A flotilla of "cloud ships" spraying sea water from their funnels could avert global warming for just $9 billion, according to a new think tank study headed by a former climate change skeptic. That's in comparison to the $250 billion which leading nations would consider spending each year to cut carbon dioxide emissions.
The Times reports that U.S. and British scientists have begun fundraising for sea trials, and want to eventually deploy 1,900 wind-powered ships within 25 years. Such a fleet would create white clouds to reflect sunlight and reduce global temperatures, and will likely gain the endorsement of the UK's Royal Society.
Surprisingly, the latest backing for the proposal comes from Bjorn Lomborg, the Danish political scientist who authoered the controversial book "The Skeptical Environmentalist" and founded the Copenhagen Consensus Centre which released the recent study.
Lomborg told the Financial Times that he wanted to find cheaper ways of halting rising temperatures, and made no apologies for his about-face concerning his former climate change skepticism.
Geoengineering still represents a radical approach for many scientists when compared with cutting down on carbon dioxide emissions, even though the idea has become part of cautious discussions by the likes of the U.S. National Academy of Sciences and the White House science advisor.
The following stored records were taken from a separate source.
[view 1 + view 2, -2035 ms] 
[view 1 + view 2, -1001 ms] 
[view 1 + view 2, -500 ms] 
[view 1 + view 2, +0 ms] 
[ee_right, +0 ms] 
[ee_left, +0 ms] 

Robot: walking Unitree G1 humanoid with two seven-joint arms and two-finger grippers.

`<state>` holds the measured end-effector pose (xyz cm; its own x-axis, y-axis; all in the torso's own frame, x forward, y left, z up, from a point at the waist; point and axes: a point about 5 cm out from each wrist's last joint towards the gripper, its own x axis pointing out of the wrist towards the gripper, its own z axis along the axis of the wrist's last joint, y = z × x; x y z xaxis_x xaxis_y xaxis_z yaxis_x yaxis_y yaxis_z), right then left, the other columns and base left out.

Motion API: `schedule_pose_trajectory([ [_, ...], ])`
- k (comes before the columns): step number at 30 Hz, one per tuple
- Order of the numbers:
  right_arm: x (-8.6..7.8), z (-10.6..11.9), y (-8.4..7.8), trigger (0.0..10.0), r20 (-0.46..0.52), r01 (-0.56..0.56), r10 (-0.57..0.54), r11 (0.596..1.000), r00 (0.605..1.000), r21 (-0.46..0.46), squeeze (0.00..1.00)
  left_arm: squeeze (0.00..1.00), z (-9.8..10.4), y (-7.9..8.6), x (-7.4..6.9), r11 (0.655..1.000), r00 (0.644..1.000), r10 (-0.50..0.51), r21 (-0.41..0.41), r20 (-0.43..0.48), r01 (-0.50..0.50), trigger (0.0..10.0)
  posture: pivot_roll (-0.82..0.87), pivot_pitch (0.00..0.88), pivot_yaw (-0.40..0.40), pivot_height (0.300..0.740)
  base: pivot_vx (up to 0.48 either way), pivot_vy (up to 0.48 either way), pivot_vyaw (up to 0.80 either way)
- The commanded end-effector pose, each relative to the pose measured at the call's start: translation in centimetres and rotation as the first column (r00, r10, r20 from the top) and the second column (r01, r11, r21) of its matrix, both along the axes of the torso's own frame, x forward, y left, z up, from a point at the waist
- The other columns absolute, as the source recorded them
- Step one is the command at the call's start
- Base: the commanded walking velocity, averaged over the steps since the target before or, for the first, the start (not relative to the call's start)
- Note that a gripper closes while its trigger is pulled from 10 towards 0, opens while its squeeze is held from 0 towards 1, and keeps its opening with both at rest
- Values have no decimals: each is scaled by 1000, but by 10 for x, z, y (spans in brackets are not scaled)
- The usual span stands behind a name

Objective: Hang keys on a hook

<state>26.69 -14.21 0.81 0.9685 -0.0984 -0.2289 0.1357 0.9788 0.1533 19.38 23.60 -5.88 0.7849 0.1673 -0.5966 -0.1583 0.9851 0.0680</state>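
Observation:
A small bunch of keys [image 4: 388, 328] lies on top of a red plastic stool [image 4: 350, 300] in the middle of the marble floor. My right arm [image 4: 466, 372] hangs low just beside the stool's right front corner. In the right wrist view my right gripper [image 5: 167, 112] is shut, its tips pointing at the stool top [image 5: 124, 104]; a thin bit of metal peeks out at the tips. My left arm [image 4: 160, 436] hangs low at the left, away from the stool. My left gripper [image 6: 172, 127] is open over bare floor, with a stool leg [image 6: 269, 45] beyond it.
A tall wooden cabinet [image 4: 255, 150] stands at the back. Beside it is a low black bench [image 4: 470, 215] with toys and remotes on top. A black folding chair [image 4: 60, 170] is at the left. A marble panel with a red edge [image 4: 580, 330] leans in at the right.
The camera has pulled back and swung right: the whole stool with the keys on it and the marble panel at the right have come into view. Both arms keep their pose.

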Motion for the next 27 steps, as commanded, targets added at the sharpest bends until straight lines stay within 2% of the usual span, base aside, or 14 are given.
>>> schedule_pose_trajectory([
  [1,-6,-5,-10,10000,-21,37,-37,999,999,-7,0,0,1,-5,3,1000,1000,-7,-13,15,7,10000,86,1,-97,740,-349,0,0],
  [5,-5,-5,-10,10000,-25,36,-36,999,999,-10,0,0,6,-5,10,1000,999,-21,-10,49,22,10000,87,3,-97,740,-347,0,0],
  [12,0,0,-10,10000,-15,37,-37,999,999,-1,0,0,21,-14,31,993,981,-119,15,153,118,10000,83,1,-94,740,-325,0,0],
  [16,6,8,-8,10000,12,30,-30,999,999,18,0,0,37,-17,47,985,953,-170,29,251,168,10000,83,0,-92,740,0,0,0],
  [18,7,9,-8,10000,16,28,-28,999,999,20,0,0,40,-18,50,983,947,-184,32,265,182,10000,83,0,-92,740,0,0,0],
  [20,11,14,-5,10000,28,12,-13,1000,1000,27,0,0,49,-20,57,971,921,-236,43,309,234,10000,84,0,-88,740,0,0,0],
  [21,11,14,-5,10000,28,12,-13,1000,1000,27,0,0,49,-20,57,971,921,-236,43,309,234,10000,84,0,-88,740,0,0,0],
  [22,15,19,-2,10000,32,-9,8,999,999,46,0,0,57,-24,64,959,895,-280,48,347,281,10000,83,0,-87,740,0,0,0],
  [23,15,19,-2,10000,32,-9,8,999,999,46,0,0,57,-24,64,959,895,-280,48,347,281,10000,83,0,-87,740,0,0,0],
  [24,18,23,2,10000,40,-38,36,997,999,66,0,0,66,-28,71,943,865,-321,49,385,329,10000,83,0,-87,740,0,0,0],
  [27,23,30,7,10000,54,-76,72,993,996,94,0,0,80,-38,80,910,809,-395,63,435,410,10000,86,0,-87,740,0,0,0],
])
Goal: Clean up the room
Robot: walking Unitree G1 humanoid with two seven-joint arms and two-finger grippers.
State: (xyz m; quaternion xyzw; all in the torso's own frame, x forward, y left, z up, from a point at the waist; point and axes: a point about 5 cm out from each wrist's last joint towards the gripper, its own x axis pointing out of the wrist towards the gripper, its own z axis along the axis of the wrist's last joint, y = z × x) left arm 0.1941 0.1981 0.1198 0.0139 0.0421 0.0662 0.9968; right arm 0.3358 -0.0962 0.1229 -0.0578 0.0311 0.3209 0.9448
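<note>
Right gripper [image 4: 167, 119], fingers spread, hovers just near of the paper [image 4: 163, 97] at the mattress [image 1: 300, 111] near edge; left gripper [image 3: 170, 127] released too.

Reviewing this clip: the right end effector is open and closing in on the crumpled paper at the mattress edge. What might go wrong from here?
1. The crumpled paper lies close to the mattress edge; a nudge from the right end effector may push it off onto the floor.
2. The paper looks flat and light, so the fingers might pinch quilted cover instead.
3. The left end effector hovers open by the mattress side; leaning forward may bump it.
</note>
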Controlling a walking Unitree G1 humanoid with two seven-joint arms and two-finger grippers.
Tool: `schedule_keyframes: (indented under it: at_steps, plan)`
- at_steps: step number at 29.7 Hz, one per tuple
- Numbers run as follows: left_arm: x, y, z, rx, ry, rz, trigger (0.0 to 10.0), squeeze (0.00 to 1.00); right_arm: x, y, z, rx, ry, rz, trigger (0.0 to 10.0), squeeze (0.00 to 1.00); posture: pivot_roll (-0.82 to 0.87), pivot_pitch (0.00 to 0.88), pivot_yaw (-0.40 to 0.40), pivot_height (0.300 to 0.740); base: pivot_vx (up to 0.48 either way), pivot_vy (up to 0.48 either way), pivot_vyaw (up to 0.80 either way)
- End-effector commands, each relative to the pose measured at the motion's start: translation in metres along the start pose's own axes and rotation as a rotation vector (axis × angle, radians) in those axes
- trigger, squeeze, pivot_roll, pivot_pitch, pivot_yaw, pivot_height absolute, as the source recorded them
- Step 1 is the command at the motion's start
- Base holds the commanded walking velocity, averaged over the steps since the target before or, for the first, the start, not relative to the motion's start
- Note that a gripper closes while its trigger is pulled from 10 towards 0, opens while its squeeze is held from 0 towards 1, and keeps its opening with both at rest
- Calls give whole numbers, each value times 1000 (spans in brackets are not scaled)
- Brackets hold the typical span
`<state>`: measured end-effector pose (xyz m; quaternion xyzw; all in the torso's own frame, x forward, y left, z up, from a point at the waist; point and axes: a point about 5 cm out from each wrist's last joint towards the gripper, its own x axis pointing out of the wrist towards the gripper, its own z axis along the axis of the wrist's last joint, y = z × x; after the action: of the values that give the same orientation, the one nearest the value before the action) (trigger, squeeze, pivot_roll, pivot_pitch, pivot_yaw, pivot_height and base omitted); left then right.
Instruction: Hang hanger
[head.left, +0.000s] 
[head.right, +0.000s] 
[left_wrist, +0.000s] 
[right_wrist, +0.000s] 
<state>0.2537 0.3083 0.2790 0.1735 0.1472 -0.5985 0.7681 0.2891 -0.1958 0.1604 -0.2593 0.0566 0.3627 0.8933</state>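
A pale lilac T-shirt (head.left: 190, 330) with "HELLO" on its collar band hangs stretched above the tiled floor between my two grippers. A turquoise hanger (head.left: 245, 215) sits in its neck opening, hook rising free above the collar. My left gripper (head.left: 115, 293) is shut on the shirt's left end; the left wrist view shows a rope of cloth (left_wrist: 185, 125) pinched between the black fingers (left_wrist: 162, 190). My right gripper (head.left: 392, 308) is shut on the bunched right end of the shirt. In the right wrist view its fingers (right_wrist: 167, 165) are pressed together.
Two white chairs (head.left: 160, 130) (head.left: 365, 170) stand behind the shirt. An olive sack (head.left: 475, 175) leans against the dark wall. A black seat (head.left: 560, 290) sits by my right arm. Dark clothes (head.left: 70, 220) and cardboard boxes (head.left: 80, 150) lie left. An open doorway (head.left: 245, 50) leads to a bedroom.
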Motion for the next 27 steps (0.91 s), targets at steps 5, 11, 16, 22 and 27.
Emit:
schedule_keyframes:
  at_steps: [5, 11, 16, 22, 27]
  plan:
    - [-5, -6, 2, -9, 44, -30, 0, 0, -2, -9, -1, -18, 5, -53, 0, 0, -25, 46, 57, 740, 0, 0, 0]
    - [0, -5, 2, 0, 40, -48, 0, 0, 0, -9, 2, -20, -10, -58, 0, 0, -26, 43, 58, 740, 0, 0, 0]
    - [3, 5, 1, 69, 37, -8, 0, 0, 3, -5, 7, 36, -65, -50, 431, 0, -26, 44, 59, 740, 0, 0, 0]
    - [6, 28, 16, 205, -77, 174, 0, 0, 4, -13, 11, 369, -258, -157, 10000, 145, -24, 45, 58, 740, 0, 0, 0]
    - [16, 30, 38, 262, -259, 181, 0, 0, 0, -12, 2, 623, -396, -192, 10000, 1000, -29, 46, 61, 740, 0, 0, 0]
Some thinkers such as billionaire Bill Gates have even looked at using similar ship-borne schemes to try and slow or halt hurricanes. But either way, critics point out that grand geoengineering plans can have unwanted consequences.
Lomborg's fresh support for geoengineering won't likely quell the fears of opponents. Many environmentalists and policy experts have already expressed their concerns about the idea to Bloomberg and other media outlets.